# REQUIREMENT
Nothing in the listing may be skipped; transcribe all of it as written.

# INFORMATION SHOWN
•••••

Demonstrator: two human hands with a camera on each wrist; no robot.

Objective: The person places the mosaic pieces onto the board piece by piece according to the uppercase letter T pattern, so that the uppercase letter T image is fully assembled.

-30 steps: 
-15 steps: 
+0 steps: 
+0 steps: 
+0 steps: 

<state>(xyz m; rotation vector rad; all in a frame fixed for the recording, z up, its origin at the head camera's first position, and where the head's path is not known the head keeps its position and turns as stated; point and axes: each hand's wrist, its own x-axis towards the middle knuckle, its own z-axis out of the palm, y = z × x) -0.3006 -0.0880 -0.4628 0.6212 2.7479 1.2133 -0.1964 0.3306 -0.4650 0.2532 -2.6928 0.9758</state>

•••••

# EXERCISE ANSWER
Demonstrator: two human hands with a camera on each wrist; no robot.

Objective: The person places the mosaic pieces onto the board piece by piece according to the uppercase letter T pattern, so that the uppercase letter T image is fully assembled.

-30 steps: 
-15 steps: 
+0 steps: 
+0 steps: 
+0 steps: 

<state>(xyz m; rotation vector rad; all in a frame fixed for the recording, z up, its origin at the head camera's first position, and where the head's path is not known the head keeps its position and turns as stated; point and axes: each hand's wrist, its own x-axis towards the middle knuckle, its own z-axis out of the palm, y = z × x) -0.3006 -0.0880 -0.4628 0.6212 2.7479 1.2133 -0.1964 0.3306 -0.4650 0.2532 -2.6928 0.9758</state>

The exercise is done; no more work remains.